→ **What is being asked**
Which of the lines in the data mention the string "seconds"? List them all.

____

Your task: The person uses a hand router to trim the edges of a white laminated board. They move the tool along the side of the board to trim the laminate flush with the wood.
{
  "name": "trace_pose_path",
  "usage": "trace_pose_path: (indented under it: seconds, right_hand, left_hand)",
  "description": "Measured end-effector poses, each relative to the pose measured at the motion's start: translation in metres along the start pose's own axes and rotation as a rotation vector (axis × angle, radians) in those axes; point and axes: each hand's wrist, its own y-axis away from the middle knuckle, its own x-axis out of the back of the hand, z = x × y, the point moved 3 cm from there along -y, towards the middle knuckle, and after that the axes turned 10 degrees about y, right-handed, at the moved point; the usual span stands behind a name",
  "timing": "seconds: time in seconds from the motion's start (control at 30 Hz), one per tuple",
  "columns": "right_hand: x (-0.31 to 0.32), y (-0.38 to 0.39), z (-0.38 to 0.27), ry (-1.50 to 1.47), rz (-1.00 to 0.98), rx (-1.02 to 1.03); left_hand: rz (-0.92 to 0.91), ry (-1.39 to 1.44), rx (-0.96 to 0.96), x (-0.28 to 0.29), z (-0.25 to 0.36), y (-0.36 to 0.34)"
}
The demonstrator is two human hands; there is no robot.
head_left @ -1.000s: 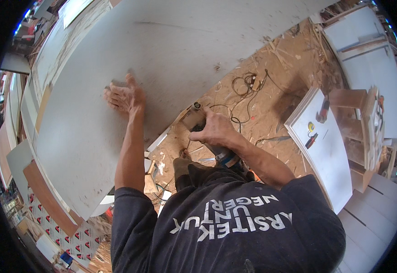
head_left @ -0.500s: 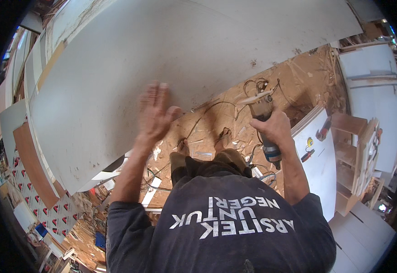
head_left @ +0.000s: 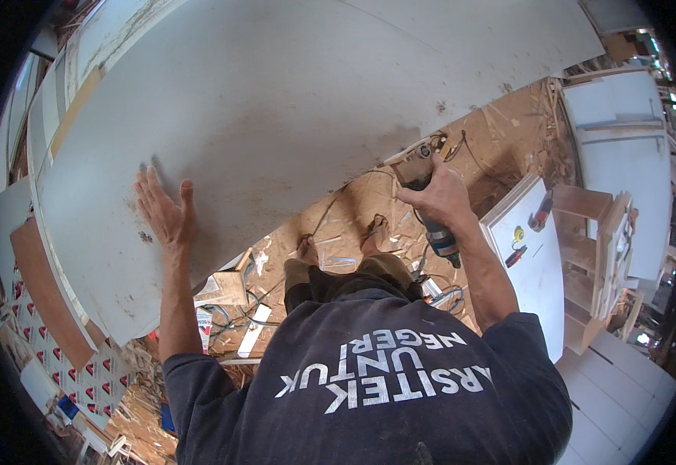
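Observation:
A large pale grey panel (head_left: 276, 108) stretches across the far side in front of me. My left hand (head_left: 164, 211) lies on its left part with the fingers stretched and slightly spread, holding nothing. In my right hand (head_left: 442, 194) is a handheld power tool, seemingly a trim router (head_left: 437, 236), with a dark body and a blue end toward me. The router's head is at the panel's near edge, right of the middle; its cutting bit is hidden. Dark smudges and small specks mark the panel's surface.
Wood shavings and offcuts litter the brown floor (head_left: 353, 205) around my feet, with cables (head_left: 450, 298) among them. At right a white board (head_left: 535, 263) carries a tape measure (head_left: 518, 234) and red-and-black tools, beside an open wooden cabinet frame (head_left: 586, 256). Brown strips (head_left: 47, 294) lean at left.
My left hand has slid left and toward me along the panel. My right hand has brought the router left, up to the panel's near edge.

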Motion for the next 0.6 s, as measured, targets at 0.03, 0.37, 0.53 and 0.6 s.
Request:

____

→ **Output for this task**
  "usage": "trace_pose_path: (indented under it: seconds, right_hand, left_hand)",
  "timing": "seconds: time in seconds from the motion's start (control at 30 Hz), one per tuple",

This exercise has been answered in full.